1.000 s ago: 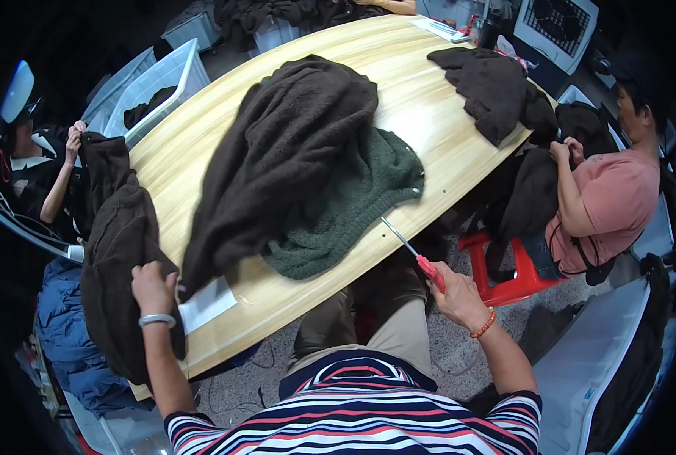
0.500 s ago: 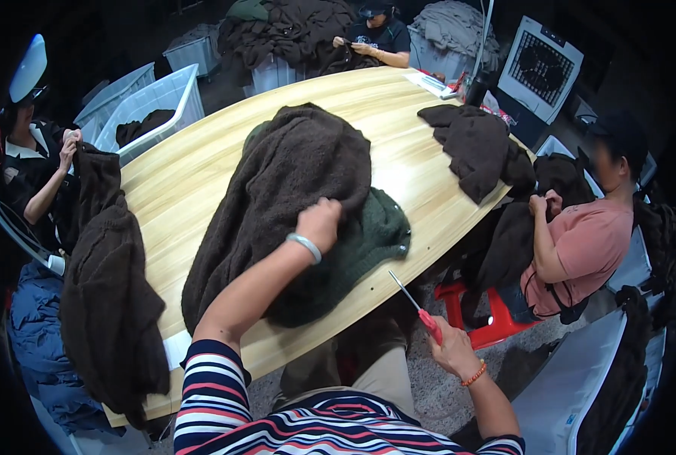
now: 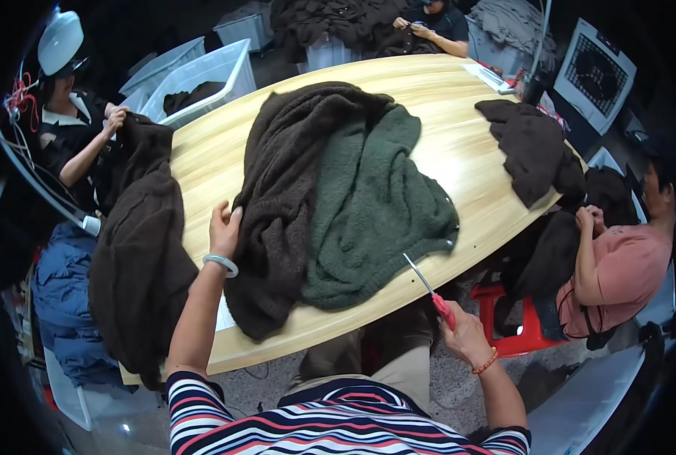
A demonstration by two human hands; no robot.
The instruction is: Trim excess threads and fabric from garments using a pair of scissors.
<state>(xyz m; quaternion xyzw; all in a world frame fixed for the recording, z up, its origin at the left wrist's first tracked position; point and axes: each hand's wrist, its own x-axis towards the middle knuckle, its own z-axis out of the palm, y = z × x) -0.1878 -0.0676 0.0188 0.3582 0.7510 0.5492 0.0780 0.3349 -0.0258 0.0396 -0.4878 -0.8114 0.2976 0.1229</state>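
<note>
On the wooden table (image 3: 368, 322) lies a dark green fluffy knit garment (image 3: 368, 220), with small shiny studs along its right edge. A dark brown knit garment (image 3: 277, 220) covers its left side, folded and bunched. Beside the brown garment's left edge is my left hand (image 3: 225, 231), a pale bangle at the wrist, thumb and fingers apart. It seems to hold nothing. My right hand (image 3: 467, 334) is wrapped round the red handle of a screwdriver-like tool (image 3: 442, 309); its thin metal shaft points up-left, the tip at the green garment's lower edge.
Another brown garment (image 3: 137, 258) hangs over the left table end, held by a person (image 3: 69, 129). A brown pile (image 3: 531, 148) lies at right, near a person in pink (image 3: 618, 265) by a red stool (image 3: 505, 334). Plastic bins (image 3: 217, 83) stand behind; a third person (image 3: 436, 26) sits opposite.
My left hand has moved left and nearer, away from the middle of the brown garment. The brown garment has shifted left, uncovering much more of the green one. The right hand still grips the tool.
</note>
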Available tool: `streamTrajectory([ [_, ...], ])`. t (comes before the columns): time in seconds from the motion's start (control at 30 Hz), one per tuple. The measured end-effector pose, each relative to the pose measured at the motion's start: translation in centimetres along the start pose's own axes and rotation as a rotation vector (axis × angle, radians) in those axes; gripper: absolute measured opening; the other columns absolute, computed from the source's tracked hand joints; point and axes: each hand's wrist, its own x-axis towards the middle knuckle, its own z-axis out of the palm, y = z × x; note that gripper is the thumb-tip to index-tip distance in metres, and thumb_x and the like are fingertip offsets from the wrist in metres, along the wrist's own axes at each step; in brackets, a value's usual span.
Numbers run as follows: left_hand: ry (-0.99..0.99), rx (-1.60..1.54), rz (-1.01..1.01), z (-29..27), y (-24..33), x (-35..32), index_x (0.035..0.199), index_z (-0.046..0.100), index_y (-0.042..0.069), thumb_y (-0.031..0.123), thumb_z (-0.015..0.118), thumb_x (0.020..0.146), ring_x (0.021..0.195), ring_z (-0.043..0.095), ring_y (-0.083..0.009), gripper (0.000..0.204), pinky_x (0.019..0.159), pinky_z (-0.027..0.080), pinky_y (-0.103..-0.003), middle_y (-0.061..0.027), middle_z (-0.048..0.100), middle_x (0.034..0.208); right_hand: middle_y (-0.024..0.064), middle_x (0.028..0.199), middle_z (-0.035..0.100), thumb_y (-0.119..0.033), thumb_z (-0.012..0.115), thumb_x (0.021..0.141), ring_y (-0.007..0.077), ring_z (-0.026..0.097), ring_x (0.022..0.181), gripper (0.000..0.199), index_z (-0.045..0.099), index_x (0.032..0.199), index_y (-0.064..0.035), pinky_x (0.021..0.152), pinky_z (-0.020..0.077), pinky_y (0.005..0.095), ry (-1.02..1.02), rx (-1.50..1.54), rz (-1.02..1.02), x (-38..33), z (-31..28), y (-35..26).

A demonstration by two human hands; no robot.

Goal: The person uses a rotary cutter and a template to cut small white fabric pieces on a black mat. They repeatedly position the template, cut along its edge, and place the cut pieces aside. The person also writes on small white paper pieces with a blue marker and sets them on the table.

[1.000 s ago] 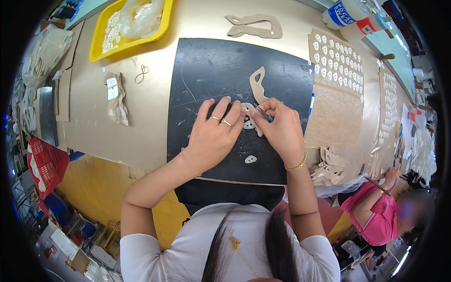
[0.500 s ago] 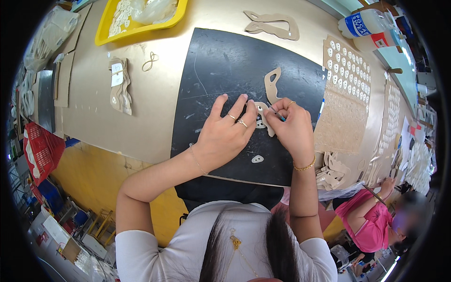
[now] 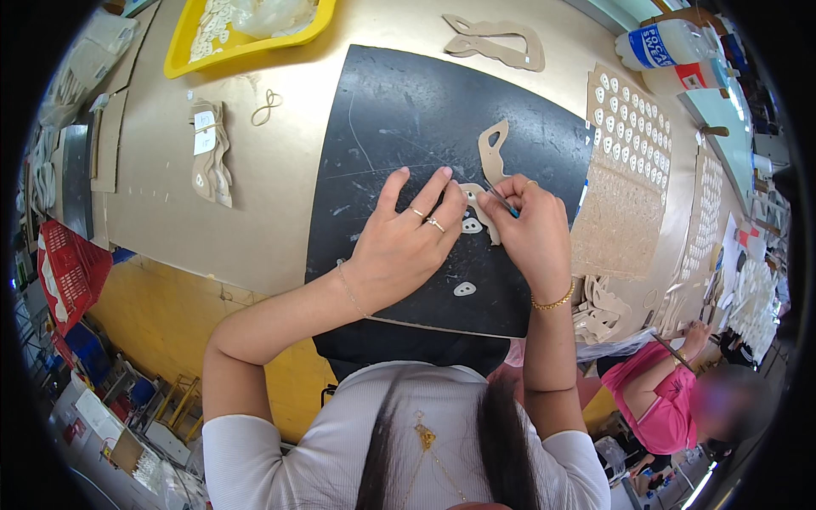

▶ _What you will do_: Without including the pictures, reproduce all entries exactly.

▶ _Exercise response_:
1.000 s ago: 
0.500 s ago: 
now: 
A demonstration by two human hands; no robot.
The instruction is: Trim excess threads and fabric from garments using a pair of scissors.
<state>(xyz m; quaternion xyzw; all in a world frame fixed for the recording, z up, its origin at the left wrist's first tracked position; point and axes: each hand's wrist, its own x-axis towards the middle knuckle, its own z-axis out of the palm, y = z × x) -0.1878 -0.0676 0.0188 0.3582 0.7510 0.5492 0.0780 0.3349 -0.0258 0.0396 -0.4878 -0.8114 0.2976 0.1229</state>
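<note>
On the wooden table (image 3: 368, 322) lies a dark green fluffy knit garment (image 3: 368, 220), with small shiny studs along its right edge. A dark brown knit garment (image 3: 277, 220) covers its left side, folded and bunched. Beside the brown garment's left edge is my left hand (image 3: 225, 231), a pale bangle at the wrist, thumb and fingers apart. It seems to hold nothing. My right hand (image 3: 467, 334) is wrapped round the red handle of a screwdriver-like tool (image 3: 442, 309); its thin metal shaft points up-left, the tip at the green garment's lower edge.
Another brown garment (image 3: 137, 258) hangs over the left table end, held by a person (image 3: 69, 129). A brown pile (image 3: 531, 148) lies at right, near a person in pink (image 3: 618, 265) by a red stool (image 3: 505, 334). Plastic bins (image 3: 217, 83) stand behind; a third person (image 3: 436, 26) sits opposite.
My left hand has moved left and nearer, away from the middle of the brown garment. The brown garment has shifted left, uncovering much more of the green one. The right hand still grips the tool.
</note>
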Available tool: `streamTrajectory([ [_, ...], ])`. t (comes before the columns): time in seconds from the motion's start (control at 30 Hz), one per tuple. The measured end-effector pose, each relative to the pose measured at the motion's start: translation in centimetres along the start pose's own axes and rotation as a rotation vector (axis × angle, radians) in those axes; gripper: absolute measured opening; the other columns absolute, computed from the source's tracked hand joints; point and axes: each hand's wrist, its own x-axis towards the middle knuckle, its own z-axis out of the palm, y = z × x; note that gripper is the thumb-tip to index-tip distance in metres, and thumb_x and the like are fingertip offsets from the wrist in metres, along the wrist's own axes at each step; in brackets, a value's usual span.
Numbers run as follows: left_hand: ry (-0.99..0.99), rx (-1.60..1.54), rz (-1.01..1.01), z (-29..27), y (-24..33), x (-35..32), index_x (0.035..0.199), index_z (-0.046..0.100), index_y (-0.042..0.069), thumb_y (-0.031..0.123), thumb_z (-0.015..0.118), thumb_x (0.020..0.146), ring_x (0.021..0.195), ring_z (-0.043..0.095), ring_y (-0.083..0.009), gripper (0.000..0.204), pinky_x (0.019..0.159), pinky_z (-0.027..0.080), pinky_y (-0.103..-0.003), middle_y (-0.061..0.027), middle_z (-0.048..0.100), middle_x (0.034..0.208); right_hand: middle_y (-0.024..0.064), middle_x (0.028..0.199), middle_z (-0.035..0.100), thumb_y (-0.119..0.033), thumb_z (-0.012..0.115), thumb_x (0.021..0.141), ring_y (-0.007..0.077), ring_z (-0.026..0.097), ring_x (0.022..0.181), gripper (0.000..0.199), index_z (-0.045..0.099), index_x (0.032..0.199), index_y (-0.064..0.035), pinky_x (0.021..0.152), pinky_z (-0.020..0.077), pinky_y (0.005..0.095), ry (-1.02..1.02), rx (-1.50..1.54), rz (-1.02..1.02), x (-38..33), z (-31..28), y (-35..26).

A demonstration by two human hands; no robot.

Goal: The person uses a rotary cutter and a template to cut small white fabric pieces on a black mat. They repeatedly position the template, cut along its edge, and place the cut pieces aside. The person also writes on small white paper pieces with a blue marker and sets them on the table.

[1.000 s ago] 
[0.500 s ago] 
[now] 

The answer has been given in its entirety.